*Work order*: Quote all lines below exactly. Images stay out.

[Listed entries]

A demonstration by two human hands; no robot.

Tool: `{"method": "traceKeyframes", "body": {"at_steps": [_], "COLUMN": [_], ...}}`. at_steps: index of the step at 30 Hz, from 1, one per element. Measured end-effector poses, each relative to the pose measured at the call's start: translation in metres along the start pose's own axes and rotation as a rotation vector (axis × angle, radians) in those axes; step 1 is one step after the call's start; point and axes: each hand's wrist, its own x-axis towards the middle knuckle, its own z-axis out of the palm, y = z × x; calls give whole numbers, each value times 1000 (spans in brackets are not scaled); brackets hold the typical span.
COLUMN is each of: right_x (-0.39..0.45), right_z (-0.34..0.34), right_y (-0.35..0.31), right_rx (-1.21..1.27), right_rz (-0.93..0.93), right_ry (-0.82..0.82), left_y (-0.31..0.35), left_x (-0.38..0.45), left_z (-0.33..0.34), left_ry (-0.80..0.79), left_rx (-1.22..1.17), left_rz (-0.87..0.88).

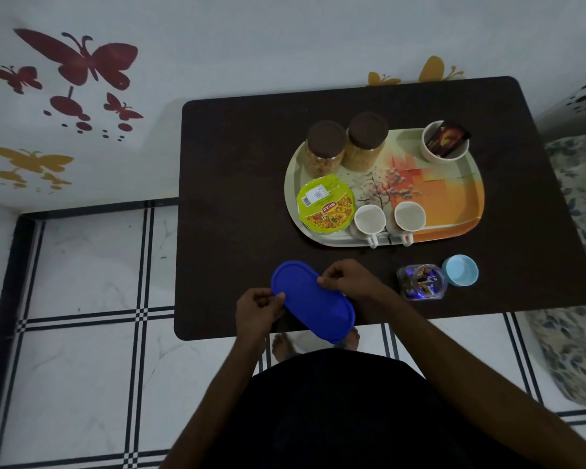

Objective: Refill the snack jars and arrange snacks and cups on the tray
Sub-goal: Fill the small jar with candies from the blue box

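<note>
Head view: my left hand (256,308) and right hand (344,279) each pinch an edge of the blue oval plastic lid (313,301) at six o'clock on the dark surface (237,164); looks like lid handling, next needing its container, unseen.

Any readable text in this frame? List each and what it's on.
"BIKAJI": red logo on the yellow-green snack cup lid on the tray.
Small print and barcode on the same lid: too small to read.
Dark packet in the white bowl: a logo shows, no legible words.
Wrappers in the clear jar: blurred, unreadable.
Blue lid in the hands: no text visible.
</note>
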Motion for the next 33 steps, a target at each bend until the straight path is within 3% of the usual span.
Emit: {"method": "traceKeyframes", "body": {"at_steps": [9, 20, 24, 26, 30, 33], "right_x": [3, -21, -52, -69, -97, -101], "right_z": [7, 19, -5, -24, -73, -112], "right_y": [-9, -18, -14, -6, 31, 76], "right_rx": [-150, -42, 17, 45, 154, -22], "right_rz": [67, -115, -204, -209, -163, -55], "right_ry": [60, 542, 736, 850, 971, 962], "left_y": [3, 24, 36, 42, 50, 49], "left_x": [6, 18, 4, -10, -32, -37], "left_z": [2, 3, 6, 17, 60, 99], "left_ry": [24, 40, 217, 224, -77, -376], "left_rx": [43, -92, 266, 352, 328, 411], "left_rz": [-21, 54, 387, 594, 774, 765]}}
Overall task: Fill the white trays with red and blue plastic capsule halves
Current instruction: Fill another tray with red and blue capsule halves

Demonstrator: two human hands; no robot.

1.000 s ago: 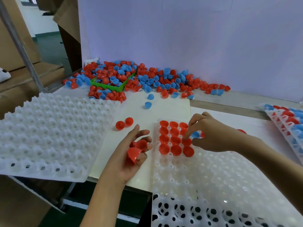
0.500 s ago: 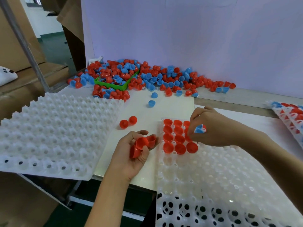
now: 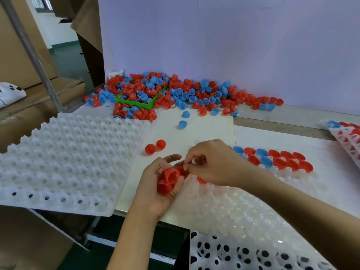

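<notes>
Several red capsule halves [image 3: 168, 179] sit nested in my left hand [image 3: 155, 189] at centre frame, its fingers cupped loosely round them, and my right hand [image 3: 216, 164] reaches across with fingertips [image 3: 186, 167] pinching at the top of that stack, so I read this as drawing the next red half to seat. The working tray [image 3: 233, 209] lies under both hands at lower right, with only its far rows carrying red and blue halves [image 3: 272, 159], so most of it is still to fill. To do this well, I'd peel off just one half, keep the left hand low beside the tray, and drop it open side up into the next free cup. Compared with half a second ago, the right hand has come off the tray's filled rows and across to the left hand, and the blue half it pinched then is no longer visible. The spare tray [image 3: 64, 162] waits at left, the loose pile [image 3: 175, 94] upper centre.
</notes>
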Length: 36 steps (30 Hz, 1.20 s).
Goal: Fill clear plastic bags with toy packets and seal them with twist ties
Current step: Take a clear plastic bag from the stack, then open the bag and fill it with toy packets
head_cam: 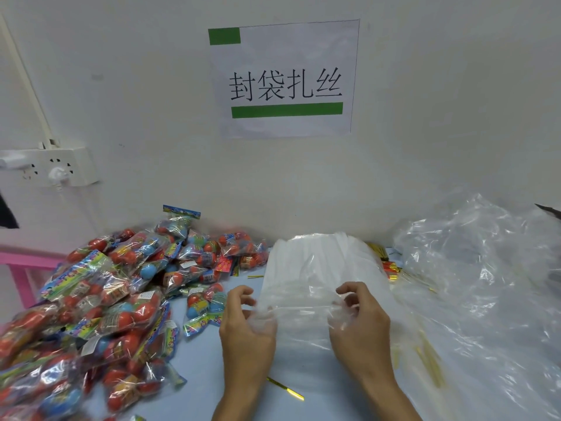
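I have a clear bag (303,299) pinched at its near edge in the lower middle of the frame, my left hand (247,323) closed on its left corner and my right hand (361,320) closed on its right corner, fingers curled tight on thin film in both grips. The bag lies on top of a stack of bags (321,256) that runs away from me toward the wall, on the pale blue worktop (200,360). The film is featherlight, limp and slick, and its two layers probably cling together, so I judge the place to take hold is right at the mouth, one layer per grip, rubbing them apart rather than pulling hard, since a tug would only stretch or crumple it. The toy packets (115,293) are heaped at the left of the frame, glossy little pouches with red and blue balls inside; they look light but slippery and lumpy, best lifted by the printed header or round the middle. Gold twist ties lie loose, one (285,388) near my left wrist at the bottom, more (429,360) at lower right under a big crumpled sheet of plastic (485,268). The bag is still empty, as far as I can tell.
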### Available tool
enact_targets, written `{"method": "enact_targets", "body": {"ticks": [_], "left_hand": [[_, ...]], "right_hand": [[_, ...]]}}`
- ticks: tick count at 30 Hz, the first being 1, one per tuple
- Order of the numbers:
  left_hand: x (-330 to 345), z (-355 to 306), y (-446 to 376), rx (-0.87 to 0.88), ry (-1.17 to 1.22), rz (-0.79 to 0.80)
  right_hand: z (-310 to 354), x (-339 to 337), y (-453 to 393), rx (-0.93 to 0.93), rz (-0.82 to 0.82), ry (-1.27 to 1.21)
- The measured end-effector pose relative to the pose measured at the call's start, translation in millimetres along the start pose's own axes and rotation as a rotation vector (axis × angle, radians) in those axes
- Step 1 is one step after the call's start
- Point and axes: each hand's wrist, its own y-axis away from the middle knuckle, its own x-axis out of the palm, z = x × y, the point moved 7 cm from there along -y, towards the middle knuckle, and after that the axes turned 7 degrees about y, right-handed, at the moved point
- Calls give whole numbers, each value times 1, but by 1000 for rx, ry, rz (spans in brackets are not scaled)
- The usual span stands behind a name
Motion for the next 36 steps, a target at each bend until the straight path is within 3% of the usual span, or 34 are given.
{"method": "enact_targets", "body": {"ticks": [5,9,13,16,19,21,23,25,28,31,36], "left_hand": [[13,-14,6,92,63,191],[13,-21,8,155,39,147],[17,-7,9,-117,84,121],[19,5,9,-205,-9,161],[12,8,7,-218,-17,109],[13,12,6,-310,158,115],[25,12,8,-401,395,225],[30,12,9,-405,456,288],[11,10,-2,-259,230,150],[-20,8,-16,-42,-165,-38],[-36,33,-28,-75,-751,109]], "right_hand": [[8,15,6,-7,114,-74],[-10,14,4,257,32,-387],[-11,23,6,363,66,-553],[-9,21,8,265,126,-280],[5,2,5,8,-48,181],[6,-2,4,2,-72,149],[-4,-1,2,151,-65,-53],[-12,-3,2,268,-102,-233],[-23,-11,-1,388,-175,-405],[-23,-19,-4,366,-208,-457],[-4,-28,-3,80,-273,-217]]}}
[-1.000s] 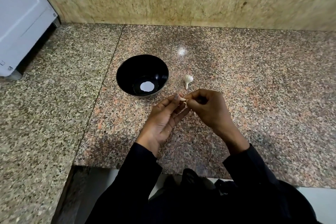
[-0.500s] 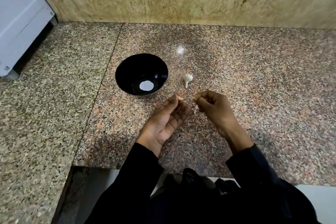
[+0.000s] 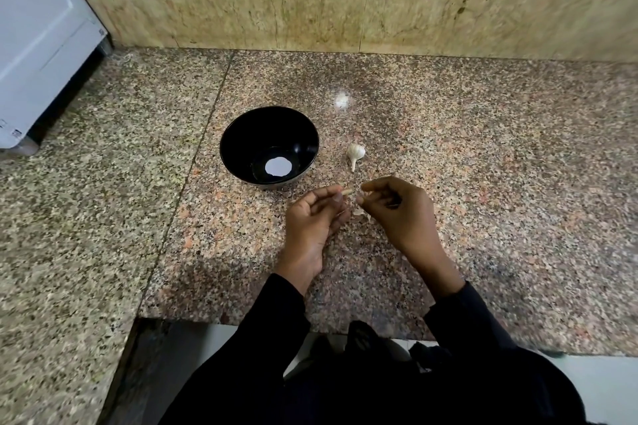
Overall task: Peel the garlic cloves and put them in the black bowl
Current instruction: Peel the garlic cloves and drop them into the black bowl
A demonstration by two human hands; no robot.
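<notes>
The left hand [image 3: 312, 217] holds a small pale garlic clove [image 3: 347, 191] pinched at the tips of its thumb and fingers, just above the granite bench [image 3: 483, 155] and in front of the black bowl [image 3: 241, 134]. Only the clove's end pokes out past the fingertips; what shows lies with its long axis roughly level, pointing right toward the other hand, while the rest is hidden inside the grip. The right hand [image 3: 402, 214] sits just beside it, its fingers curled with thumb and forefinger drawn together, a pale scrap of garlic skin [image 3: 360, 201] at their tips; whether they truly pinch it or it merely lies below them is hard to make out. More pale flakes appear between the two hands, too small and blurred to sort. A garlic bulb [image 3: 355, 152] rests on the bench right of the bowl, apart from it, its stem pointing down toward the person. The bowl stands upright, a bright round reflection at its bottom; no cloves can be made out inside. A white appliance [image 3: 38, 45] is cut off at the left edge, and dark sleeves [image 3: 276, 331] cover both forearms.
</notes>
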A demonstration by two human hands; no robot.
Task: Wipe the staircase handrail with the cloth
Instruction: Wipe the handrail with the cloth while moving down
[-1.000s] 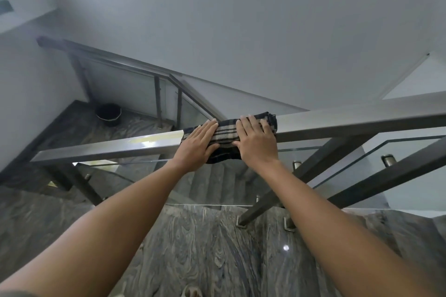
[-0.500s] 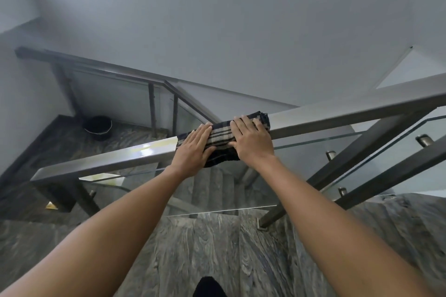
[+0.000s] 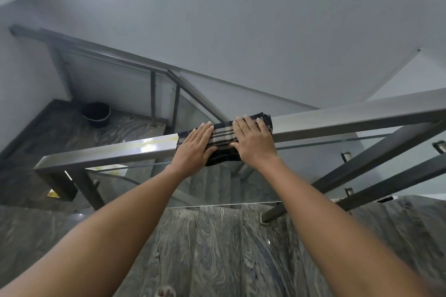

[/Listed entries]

*Solution to the exercise*:
A demonstration by two human hands; no robot.

Tool: `{"method": "traceKeyframes", "body": {"at_steps": [_], "COLUMN": [_], ...}}`. at_steps: index of the step at 30 Hz, from 1, one per element. Measured end-effector poses, each relative to the pose measured at the call's start: translation in metres along the start pose's own axes and rotation as a rotation vector (axis × angle, radians) in those axes; step 1 is one step after the call's start; point and axes: each hand's wrist, its own x-axis towards the middle knuckle, its own z-axis out of the palm, y = z × x; calls give whole numbers, each value times 1000 (spans in brackets are not scaled); brackets hold the typical span.
COLUMN is each of: right_x (-0.39..0.45), right_z (-0.34..0.34), right_y (-0.35..0.31), right_rx (-1.21..1.27), right_rz (-0.93..0.93), right_ry (-0.82..0.82), left_y (-0.31..0.35), left_x (-0.38..0.45), left_z (-0.33..0.34), left_ry (-0.80..0.79), left_rx (-1.22..1.17), left_rz (-0.87..0.88).


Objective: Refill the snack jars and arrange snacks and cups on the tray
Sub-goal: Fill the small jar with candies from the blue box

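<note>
Head view: my left hand (256,308) and right hand (344,279) each pinch an edge of the blue oval plastic lid (313,301) at six o'clock on the dark surface (237,164); looks like lid handling, next needing its container, unseen.

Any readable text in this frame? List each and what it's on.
"BIKAJI": red logo on the yellow-green snack cup lid on the tray.
Small print and barcode on the same lid: too small to read.
Dark packet in the white bowl: a logo shows, no legible words.
Wrappers in the clear jar: blurred, unreadable.
Blue lid in the hands: no text visible.
</note>
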Motion for the next 33 steps, a target at each bend until the straight path is within 3% of the usual span.
Emit: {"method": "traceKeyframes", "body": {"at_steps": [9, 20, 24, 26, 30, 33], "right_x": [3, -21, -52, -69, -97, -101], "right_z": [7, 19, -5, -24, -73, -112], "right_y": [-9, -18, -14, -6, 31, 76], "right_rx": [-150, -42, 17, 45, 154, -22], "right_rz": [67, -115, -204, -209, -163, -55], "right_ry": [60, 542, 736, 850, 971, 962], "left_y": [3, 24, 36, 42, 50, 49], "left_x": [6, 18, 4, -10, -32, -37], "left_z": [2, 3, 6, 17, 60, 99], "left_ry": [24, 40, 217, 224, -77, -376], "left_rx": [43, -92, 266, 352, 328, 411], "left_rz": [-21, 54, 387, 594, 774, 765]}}
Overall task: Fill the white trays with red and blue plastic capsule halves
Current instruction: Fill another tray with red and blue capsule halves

Demonstrator: two human hands; no robot.

1.000 s ago: 
0.500 s ago: 
now: 

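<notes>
Several red capsule halves [image 3: 168, 179] sit nested in my left hand [image 3: 155, 189] at centre frame, its fingers cupped loosely round them, and my right hand [image 3: 216, 164] reaches across with fingertips [image 3: 186, 167] pinching at the top of that stack, so I read this as drawing the next red half to seat. The working tray [image 3: 233, 209] lies under both hands at lower right, with only its far rows carrying red and blue halves [image 3: 272, 159], so most of it is still to fill. To do this well, I'd peel off just one half, keep the left hand low beside the tray, and drop it open side up into the next free cup. Compared with half a second ago, the right hand has come off the tray's filled rows and across to the left hand, and the blue half it pinched then is no longer visible. The spare tray [image 3: 64, 162] waits at left, the loose pile [image 3: 175, 94] upper centre.
</notes>
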Length: 36 steps (30 Hz, 1.20 s).
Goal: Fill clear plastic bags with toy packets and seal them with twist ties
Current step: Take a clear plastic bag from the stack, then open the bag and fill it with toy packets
head_cam: 
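I have a clear bag (303,299) pinched at its near edge in the lower middle of the frame, my left hand (247,323) closed on its left corner and my right hand (361,320) closed on its right corner, fingers curled tight on thin film in both grips. The bag lies on top of a stack of bags (321,256) that runs away from me toward the wall, on the pale blue worktop (200,360). The film is featherlight, limp and slick, and its two layers probably cling together, so I judge the place to take hold is right at the mouth, one layer per grip, rubbing them apart rather than pulling hard, since a tug would only stretch or crumple it. The toy packets (115,293) are heaped at the left of the frame, glossy little pouches with red and blue balls inside; they look light but slippery and lumpy, best lifted by the printed header or round the middle. Gold twist ties lie loose, one (285,388) near my left wrist at the bottom, more (429,360) at lower right under a big crumpled sheet of plastic (485,268). The bag is still empty, as far as I can tell.
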### Available tool
enact_targets, written `{"method": "enact_targets", "body": {"ticks": [_], "left_hand": [[_, ...]], "right_hand": [[_, ...]]}}`
- ticks: tick count at 30 Hz, the first being 1, one per tuple
- Order of the numbers:
  left_hand: x (-330 to 345), z (-355 to 306), y (-446 to 376), rx (-0.87 to 0.88), ry (-1.17 to 1.22), rz (-0.79 to 0.80)
  right_hand: z (-310 to 354), x (-339 to 337), y (-453 to 393), rx (-0.93 to 0.93), rz (-0.82 to 0.82), ry (-1.27 to 1.21)
- The measured end-effector pose relative to the pose measured at the call's start, translation in millimetres along the start pose's own axes and rotation as a rotation vector (axis × angle, radians) in those axes
- Step 1 is one step after the call's start
- Point and axes: each hand's wrist, its own y-axis away from the middle knuckle, its own x-axis out of the palm, z = x × y, the point moved 7 cm from there along -y, towards the middle knuckle, and after that the axes turned 7 degrees about y, right-handed, at the moved point
- Calls give whole numbers, each value times 1, but by 1000 for rx, ry, rz (spans in brackets are not scaled)
- The usual span stands behind a name
Motion for the next 36 steps, a target at each bend until the straight path is within 3% of the usual span, or 34 are given.
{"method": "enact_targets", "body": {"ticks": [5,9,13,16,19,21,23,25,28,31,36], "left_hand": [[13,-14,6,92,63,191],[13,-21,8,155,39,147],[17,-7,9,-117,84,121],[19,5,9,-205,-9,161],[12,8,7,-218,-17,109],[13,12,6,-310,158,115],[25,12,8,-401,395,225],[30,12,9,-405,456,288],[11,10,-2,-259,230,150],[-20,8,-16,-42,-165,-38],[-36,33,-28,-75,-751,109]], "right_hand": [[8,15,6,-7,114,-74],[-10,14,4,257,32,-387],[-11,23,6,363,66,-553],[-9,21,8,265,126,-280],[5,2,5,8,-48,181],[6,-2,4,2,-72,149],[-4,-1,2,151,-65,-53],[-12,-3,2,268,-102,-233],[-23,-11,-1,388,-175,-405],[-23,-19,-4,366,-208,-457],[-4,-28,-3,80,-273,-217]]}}
[-1.000s] 
[-0.500s] 
[+0.000s] 
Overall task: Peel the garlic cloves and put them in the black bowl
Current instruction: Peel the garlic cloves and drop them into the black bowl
A demonstration by two human hands; no robot.
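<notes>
The left hand [image 3: 312, 217] holds a small pale garlic clove [image 3: 347, 191] pinched at the tips of its thumb and fingers, just above the granite bench [image 3: 483, 155] and in front of the black bowl [image 3: 241, 134]. Only the clove's end pokes out past the fingertips; what shows lies with its long axis roughly level, pointing right toward the other hand, while the rest is hidden inside the grip. The right hand [image 3: 402, 214] sits just beside it, its fingers curled with thumb and forefinger drawn together, a pale scrap of garlic skin [image 3: 360, 201] at their tips; whether they truly pinch it or it merely lies below them is hard to make out. More pale flakes appear between the two hands, too small and blurred to sort. A garlic bulb [image 3: 355, 152] rests on the bench right of the bowl, apart from it, its stem pointing down toward the person. The bowl stands upright, a bright round reflection at its bottom; no cloves can be made out inside. A white appliance [image 3: 38, 45] is cut off at the left edge, and dark sleeves [image 3: 276, 331] cover both forearms.
</notes>
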A demonstration by two human hands; no robot.
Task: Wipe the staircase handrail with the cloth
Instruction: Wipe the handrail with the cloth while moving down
[-1.000s] 
[-0.500s] 
[+0.000s] 

There is no more to the output.